Nostalgia Critic: North

A movie so bad and full of horrible stereotypes that Siskel and Ebert said what about it? Tune in to see the Nostalgia Critic review North, and find out the answer!

About Doug Walker

Creator of 5 Second Movies, Nostalgia Critic, Bum Reviews and more.

6 comments

  1. Haven’t seen the movie, but it did not seem that bad, as you and ebert made it.

    Many Scenes are bad, but at the end they changed meaning. I really liked the Inuit throwing out their elderly. They sat on warm seats and watched tv, so it was a symbol of retirement and how we want to get rid of our useless grannys. I guess, if you watch it again and you know it is a dream, it plays very differently. Every nation was build on cliches American people know about them plus American way of life elements and fears of different countries. It was a childs mind from the beginning to the end. And I like the morale.

  2. 12:41

    I laughed so hard that my teeth vibrated.

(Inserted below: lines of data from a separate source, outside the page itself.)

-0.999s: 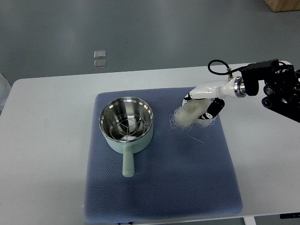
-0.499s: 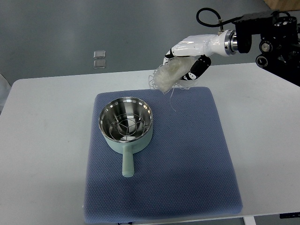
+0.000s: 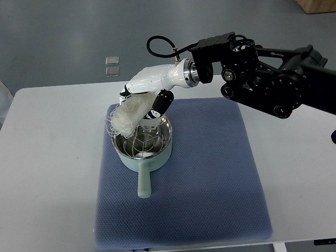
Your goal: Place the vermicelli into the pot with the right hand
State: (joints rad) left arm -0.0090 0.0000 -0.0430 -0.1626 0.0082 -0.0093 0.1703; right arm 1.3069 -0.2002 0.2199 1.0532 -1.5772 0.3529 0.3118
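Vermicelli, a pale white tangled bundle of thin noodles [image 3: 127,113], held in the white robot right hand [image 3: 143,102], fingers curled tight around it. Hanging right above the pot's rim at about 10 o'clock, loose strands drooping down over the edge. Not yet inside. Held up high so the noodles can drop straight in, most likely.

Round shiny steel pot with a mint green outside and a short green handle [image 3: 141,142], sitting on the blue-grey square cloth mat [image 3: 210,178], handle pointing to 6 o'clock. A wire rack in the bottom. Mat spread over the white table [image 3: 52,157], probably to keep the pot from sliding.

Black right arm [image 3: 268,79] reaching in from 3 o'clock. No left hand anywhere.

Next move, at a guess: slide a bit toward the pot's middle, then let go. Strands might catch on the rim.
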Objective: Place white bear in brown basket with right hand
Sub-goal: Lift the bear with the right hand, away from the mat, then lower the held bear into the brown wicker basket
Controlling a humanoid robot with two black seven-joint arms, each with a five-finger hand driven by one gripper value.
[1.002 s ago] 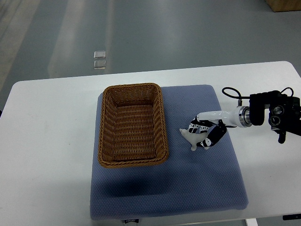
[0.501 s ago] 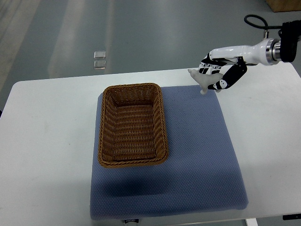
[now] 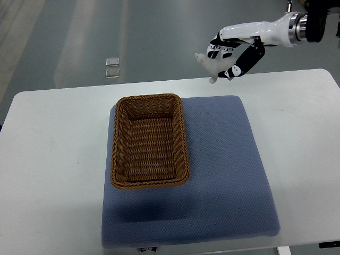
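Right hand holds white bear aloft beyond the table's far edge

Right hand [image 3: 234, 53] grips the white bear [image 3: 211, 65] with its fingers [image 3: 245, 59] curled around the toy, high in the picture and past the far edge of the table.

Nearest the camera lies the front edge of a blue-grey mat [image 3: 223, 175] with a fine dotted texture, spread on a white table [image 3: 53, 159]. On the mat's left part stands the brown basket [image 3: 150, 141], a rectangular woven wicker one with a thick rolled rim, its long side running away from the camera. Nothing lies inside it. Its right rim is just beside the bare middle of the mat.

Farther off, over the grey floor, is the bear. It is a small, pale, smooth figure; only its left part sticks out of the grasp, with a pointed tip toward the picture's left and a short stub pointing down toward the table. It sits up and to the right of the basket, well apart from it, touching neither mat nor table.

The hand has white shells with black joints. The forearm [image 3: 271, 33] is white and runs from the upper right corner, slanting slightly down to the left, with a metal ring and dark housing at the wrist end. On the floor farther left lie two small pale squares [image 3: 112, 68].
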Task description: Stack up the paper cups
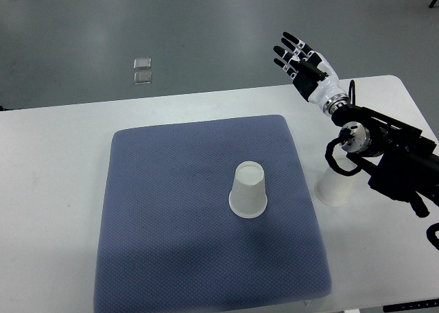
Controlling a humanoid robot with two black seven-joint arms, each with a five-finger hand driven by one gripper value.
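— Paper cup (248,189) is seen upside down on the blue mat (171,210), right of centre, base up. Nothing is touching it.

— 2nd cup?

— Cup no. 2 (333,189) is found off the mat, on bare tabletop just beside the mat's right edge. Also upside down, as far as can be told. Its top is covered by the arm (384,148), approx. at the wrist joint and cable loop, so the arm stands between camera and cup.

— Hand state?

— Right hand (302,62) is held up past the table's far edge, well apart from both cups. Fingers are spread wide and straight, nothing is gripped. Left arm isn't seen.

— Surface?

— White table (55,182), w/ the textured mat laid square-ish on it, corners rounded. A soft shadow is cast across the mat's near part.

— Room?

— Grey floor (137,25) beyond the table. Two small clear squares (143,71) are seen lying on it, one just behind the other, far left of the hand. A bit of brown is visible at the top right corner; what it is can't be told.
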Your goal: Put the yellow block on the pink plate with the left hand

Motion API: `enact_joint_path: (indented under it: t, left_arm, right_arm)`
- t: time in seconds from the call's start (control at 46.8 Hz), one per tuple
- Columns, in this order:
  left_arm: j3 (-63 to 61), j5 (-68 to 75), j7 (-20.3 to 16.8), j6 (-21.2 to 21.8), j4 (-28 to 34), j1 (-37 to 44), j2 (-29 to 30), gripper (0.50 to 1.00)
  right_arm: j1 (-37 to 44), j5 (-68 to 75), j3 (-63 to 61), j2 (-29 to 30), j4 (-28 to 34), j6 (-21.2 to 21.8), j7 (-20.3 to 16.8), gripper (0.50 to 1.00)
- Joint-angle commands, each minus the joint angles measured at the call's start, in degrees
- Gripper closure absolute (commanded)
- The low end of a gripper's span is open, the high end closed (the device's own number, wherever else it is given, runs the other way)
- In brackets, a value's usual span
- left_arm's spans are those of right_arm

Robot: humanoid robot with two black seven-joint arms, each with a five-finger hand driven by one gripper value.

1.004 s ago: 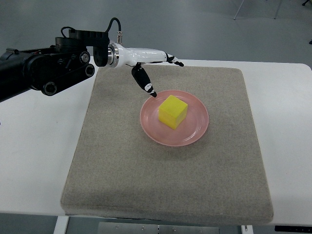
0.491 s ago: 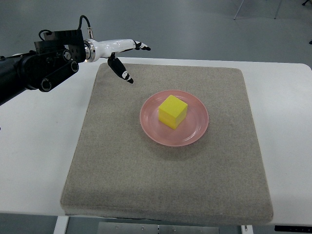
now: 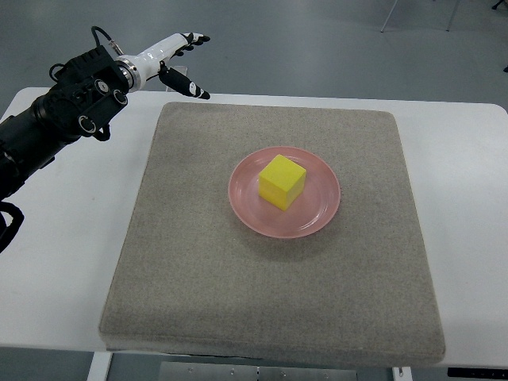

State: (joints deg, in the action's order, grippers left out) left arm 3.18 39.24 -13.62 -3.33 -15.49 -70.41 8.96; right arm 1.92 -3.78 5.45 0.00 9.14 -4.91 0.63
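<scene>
The yellow block (image 3: 282, 182) sits on the pink plate (image 3: 319, 213), near its middle, on the grey mat (image 3: 270, 302). My left hand (image 3: 184, 59) is white with black fingertips. It is open and holds nothing, raised above the far left corner of the mat, well away from the plate. Its black arm (image 3: 55, 119) comes in from the left edge. The right arm is not in view.
The mat lies on a white table (image 3: 55, 254). The table's far edge runs just behind the mat, with grey floor beyond it. Chair legs (image 3: 389, 16) show at the far right.
My left hand has pulled back from the plate's far left rim, moving left and away past the mat's corner. The block and plate have not moved.
</scene>
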Motion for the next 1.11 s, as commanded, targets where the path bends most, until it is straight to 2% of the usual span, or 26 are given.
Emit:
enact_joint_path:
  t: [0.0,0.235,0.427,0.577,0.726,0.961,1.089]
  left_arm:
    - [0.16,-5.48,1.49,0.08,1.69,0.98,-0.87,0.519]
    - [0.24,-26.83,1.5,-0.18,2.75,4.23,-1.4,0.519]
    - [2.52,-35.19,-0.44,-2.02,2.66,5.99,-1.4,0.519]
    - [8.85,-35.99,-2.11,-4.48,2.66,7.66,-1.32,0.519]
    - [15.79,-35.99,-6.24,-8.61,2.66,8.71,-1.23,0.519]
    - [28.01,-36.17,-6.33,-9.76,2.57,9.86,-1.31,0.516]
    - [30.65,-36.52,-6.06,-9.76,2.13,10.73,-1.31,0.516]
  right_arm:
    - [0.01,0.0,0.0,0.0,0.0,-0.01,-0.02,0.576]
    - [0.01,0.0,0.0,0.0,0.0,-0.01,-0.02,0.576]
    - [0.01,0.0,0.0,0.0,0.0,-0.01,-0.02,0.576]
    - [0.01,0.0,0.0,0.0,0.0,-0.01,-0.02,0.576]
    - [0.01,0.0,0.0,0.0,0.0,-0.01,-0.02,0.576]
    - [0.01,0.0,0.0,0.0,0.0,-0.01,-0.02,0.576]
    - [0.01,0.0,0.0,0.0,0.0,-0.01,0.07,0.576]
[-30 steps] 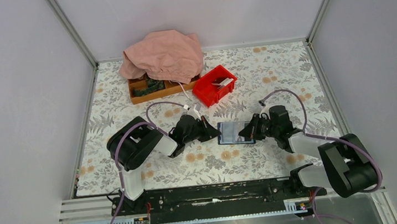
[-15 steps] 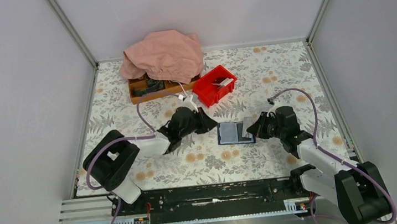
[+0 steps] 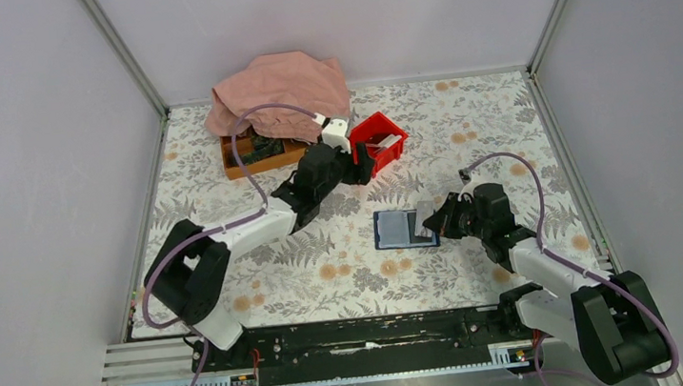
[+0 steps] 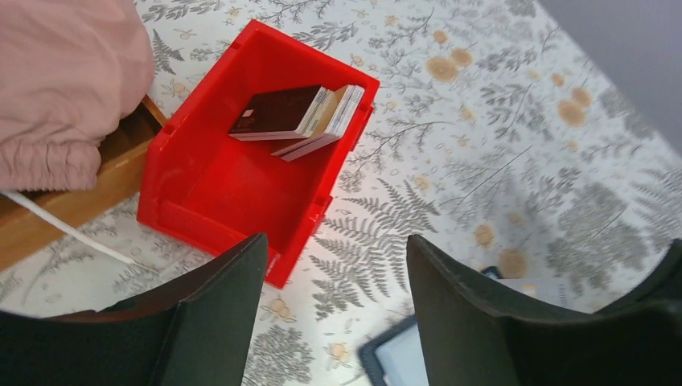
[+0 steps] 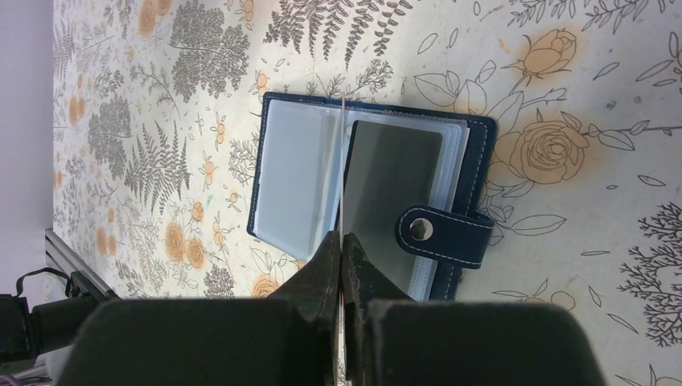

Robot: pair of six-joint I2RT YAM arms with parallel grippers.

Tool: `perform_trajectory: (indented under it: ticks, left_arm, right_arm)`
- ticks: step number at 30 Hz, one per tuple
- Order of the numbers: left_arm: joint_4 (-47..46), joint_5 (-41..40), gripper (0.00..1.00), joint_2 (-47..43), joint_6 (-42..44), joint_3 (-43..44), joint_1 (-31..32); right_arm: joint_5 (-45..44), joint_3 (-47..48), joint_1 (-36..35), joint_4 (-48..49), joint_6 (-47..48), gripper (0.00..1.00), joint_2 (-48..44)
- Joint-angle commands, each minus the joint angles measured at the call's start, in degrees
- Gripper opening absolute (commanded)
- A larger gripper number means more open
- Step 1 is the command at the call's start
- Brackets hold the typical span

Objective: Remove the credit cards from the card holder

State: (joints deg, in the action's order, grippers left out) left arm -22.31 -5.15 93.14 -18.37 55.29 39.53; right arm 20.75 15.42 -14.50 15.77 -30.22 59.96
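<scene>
Right wrist: card holder (image 5: 294, 182) lies open, one leaf pinched in right claw (image 5: 343, 244).

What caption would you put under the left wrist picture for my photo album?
Open left gripper poised by a red bin holding a small stack of credit cards.

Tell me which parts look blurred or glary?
Left wrist: the left gripper looks soft, the red bin sharp. Right wrist: the right gripper blurs, the card holder pockets show a pale sheen. Top external: even light, faint shadows.
</scene>
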Motion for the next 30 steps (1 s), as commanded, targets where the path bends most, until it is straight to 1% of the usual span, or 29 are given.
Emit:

  3. Never even heard of this until seeing this review. It looks so weird that I kinda can’t believe that it exists.

    Top 2 funniest Critic comments are:

    Who owns this pants factory? Willy Wonka?

    Yeah, along with all the other great lessons of this movie: Take rides from strangers, especially if they dress up like the Easter Bunny.

  4. You know, I actually really like this movie. It’s the only movie to have EVER done the ‘It was all a dream’ ending WELL. That is to say, through most of the movie you think you’re watching a slightly insipid but AMUSINGLY HORRIFIC twisted family flick; and then the ending twist hits. Looking back, it’s a really good portrayal of how an egotistical, not too bright, and neglected kid might subconsciously regard the world: races consisting of half-remembered facts rather than people, landscapes filtered through the familiar constructs of suburbia, and all about him. It makes the movie a character study, showing what this kid is really like with no societal barriers; and shows him working through the problem of being underappreciated subconsciously, before he can return home. The southern family shows the potential disaster of parents taking too much interest in his development, the Inuits the theoretical issue of parents too different from the boring standard he has, the Hawaiins the danger of parents who appreciate what he already is TOO much, and the perfect family showing that even without all that he still loved his real parents more. It’s a story of realizing that the imperfect life you have isn’t one to discard.

    But I can totally understand the hate, if the humor doesn’t hit the ‘so unfunny it’s funny again’ sweet spot; the time taken in GETTING to the recontextualisation is liable to get the movie an early judging of horrific.

  5. I will admit that I laughed at that bit about the signboard, but that was only because Elijah Wood pulled off such a great outraged tone.